The stats are not pretty, but they do show that Michigan outplayed OSU. UM shot fairly well overall (22-for-47 = 46.8%), which is much better than OSU (19-for-49 = 38.8%). Both teams shot terribly from 3-point range: UM was 3-for-13 (23.1%), but OSU was even worse (3-for-16 = 18.8%). Free throw shooting was a wash: UM shot 9-for-14 (64.3%), while OSU shot 10-for-15 (66.7%). The big difference was overall shooting. That’s where Michigan won the game.
The non-shooting stats are pretty typical for Michigan for this season. They lost the rebounding battle (34-25) and won the turnover battle (13-8). It would be nice to win the rebounding battle occasionally, but UM is 7-5 this season when they’re out-rebounded.
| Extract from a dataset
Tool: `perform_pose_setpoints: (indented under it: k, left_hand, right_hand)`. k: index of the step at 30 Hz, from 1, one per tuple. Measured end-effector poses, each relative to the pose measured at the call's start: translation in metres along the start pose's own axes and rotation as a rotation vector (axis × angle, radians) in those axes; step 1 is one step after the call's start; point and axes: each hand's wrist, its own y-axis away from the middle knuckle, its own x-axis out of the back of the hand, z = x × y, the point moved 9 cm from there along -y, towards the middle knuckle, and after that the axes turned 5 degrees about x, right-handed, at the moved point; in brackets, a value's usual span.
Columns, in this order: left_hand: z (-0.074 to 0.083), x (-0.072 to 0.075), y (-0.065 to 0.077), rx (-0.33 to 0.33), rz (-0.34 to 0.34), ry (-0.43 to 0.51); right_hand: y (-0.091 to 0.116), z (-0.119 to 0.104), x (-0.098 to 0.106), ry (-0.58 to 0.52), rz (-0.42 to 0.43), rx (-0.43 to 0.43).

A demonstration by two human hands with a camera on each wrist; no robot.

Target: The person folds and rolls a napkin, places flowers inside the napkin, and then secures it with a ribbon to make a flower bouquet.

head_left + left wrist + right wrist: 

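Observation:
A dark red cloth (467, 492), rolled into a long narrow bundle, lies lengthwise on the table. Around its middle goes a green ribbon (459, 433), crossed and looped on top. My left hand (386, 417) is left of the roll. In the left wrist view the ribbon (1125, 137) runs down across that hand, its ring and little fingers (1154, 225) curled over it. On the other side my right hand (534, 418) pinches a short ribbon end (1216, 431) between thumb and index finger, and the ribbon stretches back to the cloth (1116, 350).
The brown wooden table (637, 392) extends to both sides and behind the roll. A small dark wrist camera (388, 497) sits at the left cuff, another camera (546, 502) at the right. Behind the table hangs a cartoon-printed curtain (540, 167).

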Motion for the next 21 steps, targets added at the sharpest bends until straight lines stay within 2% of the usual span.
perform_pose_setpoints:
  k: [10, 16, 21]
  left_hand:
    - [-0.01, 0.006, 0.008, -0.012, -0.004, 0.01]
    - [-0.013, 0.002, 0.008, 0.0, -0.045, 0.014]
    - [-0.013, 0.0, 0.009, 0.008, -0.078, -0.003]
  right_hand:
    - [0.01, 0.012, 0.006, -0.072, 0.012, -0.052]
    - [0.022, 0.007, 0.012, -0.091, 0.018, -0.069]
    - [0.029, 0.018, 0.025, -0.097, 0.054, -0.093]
The individual stats are pretty good, at least for the starters. Burke (17 points), Tim Hardaway Jr. (13), and Morgan (11) all hit double figures, and the other 2 starters, Zack Novak (6 points) and Stu Douglass (7 points), both hit key baskets when the game was in the balance late in the 2nd half. Besides his 11 points, Morgan also had 11 rebounds, for his first career double-double. Burke (3 turnovers) and Hardaway (4) both played a little out-of-control at times, but they more than made up for it with their scoring.
Do a little quick arithmetic: 17+13+11+6+7=54 points. That means that UM got exactly 2 points from the bench: Evan Smotrycz had a basket, and that was it. It was even worse for OSU; they got zero points from their bench.
The Nothing But ‘Net Expectation-O-Meter (NBNEOM) continues to point to “Exceeds Expectations”. Beating the #6 team in the nation is a big deal, and being in position to win the Big Ten title is quite an accomplishment.
Michigan plays two games this week, one on the road and one at home. On Tuesday (02/21/2012, 8:00 p.m. EST, Big Ten Network), then play at Northwestern, then on Saturday (02/25/2012, 6:00 p.m., Big Ten Network), they play Purdue in Crisler Arena. Any road game in the Big Ten is dangerous, and Northwestern is no exception. Just ask Michigan State; they lost at Northwestern earlier this season. If Michigan wants to stay within striking distance of the Big Ten title, they need to win both games this week.
The game on Saturday vs. Purdue is the final home game this season, so it’s Senior Night. Technically, there are 4 seniors on the team: Novak, Douglass, Corey Person, and Ben Cronin, but Person doesn’t play much and Cronin will never play again for medical reasons, so the main honored players are Zack Novak and Stu Douglass. They have been the heart and soul of the team for the last 4 years, and it will be a real bittersweet moment saying farewell to them. I just hope the whole team plays well and beats Purdue, to send them off with a perfect 16-0 home record their senior years.